Procedure#1 Procedure#2 Procedure#N

4.2. Structure of a C program


A C program can be viewed as a group of building blocks called functions. A function is also called as a
subroutine that may include one or more statements designed to perform a specific task. To write a C
program, we first create our own functions or consider built-in functions and then put them together.
A C Program may contain one or more sections as shown below:
Documentation Section
Link Section
Definition Section
Global Declaration section
main( )
{
Declaration Part
Executable Part
}
Sub Program Section
Function-1
Function-2
Function-3
:
:
Function-n
2
The Documentation section consists of a set of comment lines giving the name of the program, the
author and other details, which the programmer would like to use later. Usually, this section can be
included at any place in the program and will be ignored by the C compiler. Comment lines will help the
user to understand the program clearly and easily. Hence, the comment lines increase the readability of
the program. The comment lines can be defined as follows:

/* User’s Message*/

A comment line should begin with /* and end with */, though it is single line comment or multi-line
comment. However, comments with in the comments are not allowed.
Ex: /* Program to find area of triangle*/ [valid comment]
/* This program helps the user to calculate area of triangle by using three sides that will be input by the
user*/ [valid comment]
/*This is comment /* with in another*/ comment*/ [invalid]
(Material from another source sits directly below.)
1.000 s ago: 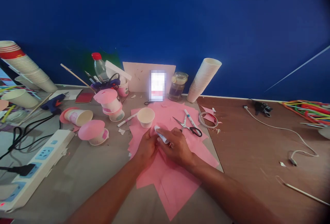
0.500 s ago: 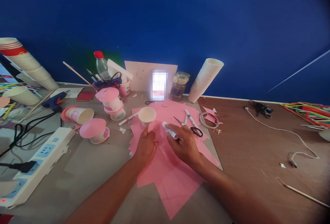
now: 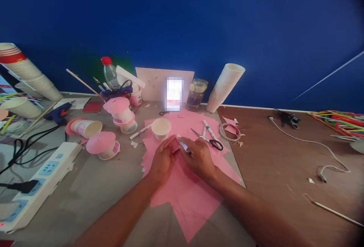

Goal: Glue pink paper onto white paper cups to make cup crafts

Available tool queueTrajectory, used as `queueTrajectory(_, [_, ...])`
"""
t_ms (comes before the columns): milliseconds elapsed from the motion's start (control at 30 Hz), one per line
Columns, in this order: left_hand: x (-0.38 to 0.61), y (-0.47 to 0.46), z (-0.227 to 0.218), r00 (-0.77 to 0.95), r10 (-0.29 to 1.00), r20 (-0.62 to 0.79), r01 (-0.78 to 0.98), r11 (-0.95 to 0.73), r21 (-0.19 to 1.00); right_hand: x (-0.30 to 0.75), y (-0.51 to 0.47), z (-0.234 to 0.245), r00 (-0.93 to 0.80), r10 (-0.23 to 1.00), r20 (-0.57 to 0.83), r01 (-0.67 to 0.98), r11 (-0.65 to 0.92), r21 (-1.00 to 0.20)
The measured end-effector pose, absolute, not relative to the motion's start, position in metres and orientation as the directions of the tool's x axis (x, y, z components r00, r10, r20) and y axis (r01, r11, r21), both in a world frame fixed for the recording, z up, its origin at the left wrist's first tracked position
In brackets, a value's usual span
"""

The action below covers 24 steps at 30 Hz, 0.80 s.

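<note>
My left hand [image 3: 162, 161] is closed on a small piece of pink paper [image 3: 171, 140], held up over the larger pink sheet [image 3: 193, 216]. In my right hand [image 3: 199, 159] is a white tube, which looks like a glue stick [image 3: 183, 147]; its tip meets the small paper's edge. Just beyond my left hand stands a white paper cup [image 3: 161, 128]. Scissors [image 3: 207, 139] with black handles lie spread on the sheet beside my right hand, along with a white marker [image 3: 209, 128]. A tape roll [image 3: 229, 132] rests to their right.
At left are pink-trimmed cups [image 3: 102, 145], a blue glue gun [image 3: 59, 112], and a power strip [image 3: 42, 180] with cords. Behind stand a lidded jar [image 3: 196, 94], a leaning cup stack [image 3: 226, 87] and a bright, blurred screen [image 3: 174, 93]. A white cable [image 3: 309, 143] lies at right.
My right hand has moved slightly left, bringing the glue stick's tip against the small pink paper. That paper now looks more folded between my hands. The whole view has shifted slightly.
</note>
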State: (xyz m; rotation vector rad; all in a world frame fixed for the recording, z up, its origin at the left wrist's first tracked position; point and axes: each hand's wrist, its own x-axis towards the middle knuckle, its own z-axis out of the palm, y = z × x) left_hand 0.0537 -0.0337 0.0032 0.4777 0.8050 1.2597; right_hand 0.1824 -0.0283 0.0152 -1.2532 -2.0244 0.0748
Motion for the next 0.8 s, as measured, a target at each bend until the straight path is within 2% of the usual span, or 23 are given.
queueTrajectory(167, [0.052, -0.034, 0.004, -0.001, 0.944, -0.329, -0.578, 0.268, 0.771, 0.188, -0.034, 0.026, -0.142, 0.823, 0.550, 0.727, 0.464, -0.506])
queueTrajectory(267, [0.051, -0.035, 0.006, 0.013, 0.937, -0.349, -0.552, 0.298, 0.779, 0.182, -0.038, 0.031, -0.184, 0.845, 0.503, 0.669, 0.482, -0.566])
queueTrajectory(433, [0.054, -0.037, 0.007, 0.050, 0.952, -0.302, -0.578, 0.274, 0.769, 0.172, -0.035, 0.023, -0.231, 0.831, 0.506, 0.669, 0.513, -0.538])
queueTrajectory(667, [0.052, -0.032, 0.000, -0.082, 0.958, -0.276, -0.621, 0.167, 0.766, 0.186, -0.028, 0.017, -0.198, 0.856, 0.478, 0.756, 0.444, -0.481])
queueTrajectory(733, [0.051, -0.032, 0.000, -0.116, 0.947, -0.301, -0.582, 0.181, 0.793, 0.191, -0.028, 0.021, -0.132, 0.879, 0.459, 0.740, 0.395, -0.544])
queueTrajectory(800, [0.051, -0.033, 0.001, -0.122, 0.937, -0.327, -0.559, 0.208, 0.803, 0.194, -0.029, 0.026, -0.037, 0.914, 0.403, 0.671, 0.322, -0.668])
The link section provides instructions to the compiler to link functions from standard library. Library
functions are grouped category-wise and stored in different files known as header files. If we want to
access the functions stored in the library, it is necessary to tell the compiler about the files to be accessed.
This is achieved by using the preprocessor directive #include as follows:

# include <filename>

Where “filename” is the name of the header file that contains the required function definition. Usually,
preprocessor directives are placed at the beginning of the program.
Ex: #include<stdio.h>
This statement informs the compiler to search for the file stdio.h in the subdirectory where other header
files are located.
The file to be included in our source code does not necessarily have to be a system header file.
We can include any file available in our system. Suppose that there is a file namely “myfun.c” in our
working directory. We can include this file by writing the following line:
# include ”myfun.c”
It is important to note that the file name is written inside double quotes. This informs the compiler that
the file to be included is available in the current directory.

# include <first.c> This command looks for the file “first.c” in the specified
directories only.
# include “first.c” This command looks for the file “first.c” in the current
working directory as well as the specified list of
directories only.

3
The definition section defines all the symbolic constants. This can be achieved by the preprocessor
directive #define as follows:

# define const_name value

Where const_name is a legal identifier and value is the one that is going to be substituted. The spaces
should be needed among #define, const_name and value and never be terminated with a semicolon.
Ex: # define PI 3.1412
# define NEWLINE printf(“\n”)
# define int float
# define AND &&
The above lines are also called as macros. When these are used, the value will be substituted in
place of const_name wherever it is appears in our source code.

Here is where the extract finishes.